Collaborating with the School of Medicine continues to present opportunities for nontraditional community engagement.

“In true Hopkins style, the Center for Music and Medicine is actually a series of projects,” the dean says. “We quickly realized we needed to develop projects that go across the university and across our campus. Now we are watching this footprint expand.”

He mentions the injury prevention clinic, the hospital’s Sound Rounds program, and interdisciplinary opportunities to study the impact of singing on dementia and to determine what creative brain activity happens with musical improvisation.

“For better or worse, health care is going to be a growing industry and how the performing arts intersect with that is an important component of Breakthrough 2024.”

Bronstein points out, that 30 years ago, a main source of revenue for the Philadelphia Orchestra was classical music recording. “That source of income doesn’t exist anymore. This is not to say you can’t still get an orchestra job, but your ability to be successful in the culture of an orchestra is no longer just about how well you play your instrument. It’s also about how well you interact with the community, how you intersect with donors, how you can talk to the media. Can you go into a chemotherapy center and provide music for meaningful and interactive experiences there?”
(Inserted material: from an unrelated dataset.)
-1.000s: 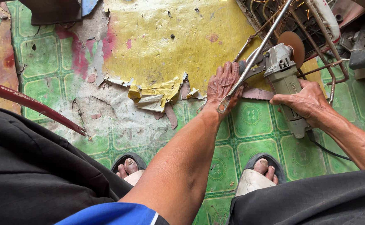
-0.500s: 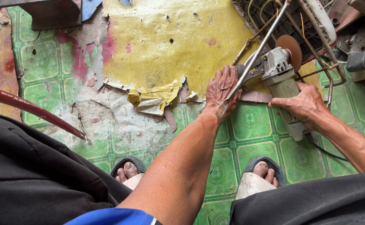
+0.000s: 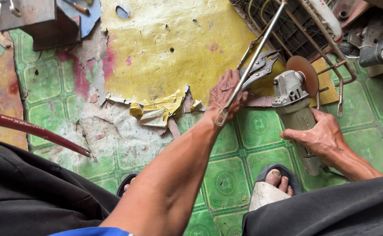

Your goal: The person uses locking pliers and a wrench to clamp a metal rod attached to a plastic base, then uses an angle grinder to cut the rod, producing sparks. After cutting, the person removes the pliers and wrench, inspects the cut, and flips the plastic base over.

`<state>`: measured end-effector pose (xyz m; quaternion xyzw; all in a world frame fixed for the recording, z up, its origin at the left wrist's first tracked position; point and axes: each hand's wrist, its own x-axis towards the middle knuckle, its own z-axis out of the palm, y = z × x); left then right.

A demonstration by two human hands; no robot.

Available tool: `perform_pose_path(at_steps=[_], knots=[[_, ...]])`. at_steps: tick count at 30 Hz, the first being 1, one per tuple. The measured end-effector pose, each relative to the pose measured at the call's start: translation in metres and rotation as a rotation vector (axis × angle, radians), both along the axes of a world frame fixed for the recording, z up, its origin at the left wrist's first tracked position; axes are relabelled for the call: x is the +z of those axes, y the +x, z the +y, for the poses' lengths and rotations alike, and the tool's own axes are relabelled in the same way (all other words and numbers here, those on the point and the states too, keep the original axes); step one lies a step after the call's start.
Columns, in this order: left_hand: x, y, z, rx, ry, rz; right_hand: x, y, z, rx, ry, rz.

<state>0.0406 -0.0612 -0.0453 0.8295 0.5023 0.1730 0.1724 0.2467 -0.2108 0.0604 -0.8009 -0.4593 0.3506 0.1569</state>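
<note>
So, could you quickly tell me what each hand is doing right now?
Left hand: closed on a metal rod.
Right hand: closed around the angle grinder.

The floor [image 3: 239, 144] in the lower half of the frame was bright green, patterned in squares with a round medallion in each; across the upper middle it was a worn yellow patch [image 3: 165, 48], with pink-red smears at upper left and bare grey where the covering had peeled. The grinder [image 3: 298, 116] at right had a pale grey body and a rust-brown disc [image 3: 304, 70]. The rod [image 3: 255, 59] was dull silver, the pliers [image 3: 261, 67] grey steel. A red pipe [image 3: 29, 129] crossed the left edge. The trousers [image 3: 25, 192] were black, the sandal [image 3: 266, 194] white with black.
</note>
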Motion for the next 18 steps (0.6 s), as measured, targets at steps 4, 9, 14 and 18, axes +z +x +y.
perform_pose_path(at_steps=[4, 9, 14, 18], knots=[[-0.023, -0.009, 0.03, -0.139, -0.026, -0.067, 0.006, -0.004, -0.004, -0.016, 0.009, 0.049], [-0.029, -0.017, 0.062, -0.217, -0.248, -0.154, 0.008, -0.006, -0.001, -0.005, 0.005, 0.058], [-0.007, -0.02, 0.077, -0.243, -0.64, -0.327, 0.009, -0.004, 0.001, 0.009, -0.007, 0.024], [-0.001, -0.015, 0.064, -0.24, -0.622, -0.252, 0.009, -0.002, -0.001, -0.015, -0.009, 0.037]])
Jacob Lyerly (MM ’20, Guitar, Pedagogy) thinks his Peabody education has enabled him to do all of the above.

“I’ve been able to get my feet wet in a lot of different disciplines and ways of thinking regarding actually using my skills as a guitarist and musician and in teaching,” he says. “And arts administration has helped me become a great marketer for my own skills and business.”

While he received his degree in classical guitar performance and pedagogy, Lyerly set out to “reinvent what it means to be a classical ensemble” by forming a duo with Peabody guitarist Greg Hays (MM ’20, Guitar) to play in such alternative spots as punk rock bars. His musical quest to “bring beauty and healing into the world” has also taken him to patients’ bedsides as part of Sound Rounds, a Music and Medicine program that is now livestreamed because of visitor restrictions.

“I’m understanding more and more about how music and art affects people,” Lyerly says. “When I’m onstage playing in a concert setting, I think of it as showing off the music. In the Sound Rounds setting, I’m focusing on the patient and using the music to facilitate something for them.”

The guitarist remembers performing classical/jazz fusion selections for his first patient, a man who had recently received a kidney transplant. “He was asleep by the second piece I played,” he says. “In a concert setting, that may not be the desired response, but I realized that he hadn’t had a good chance to rest in months. So, in that moment, I helped him, or rather the music helped him, to get the rest he needed.”

Keeping in touch with musicians who take advantage of such life-changing opportunities is another goal of the strategic plan.

“Doing a longitudinal study as students move into their careers over the next several decades will allow us to see the efficacy of the plan,” Bronstein says. “It will allow us to become deeply engaged not only with the institute, but with our alumni — and the outside world.”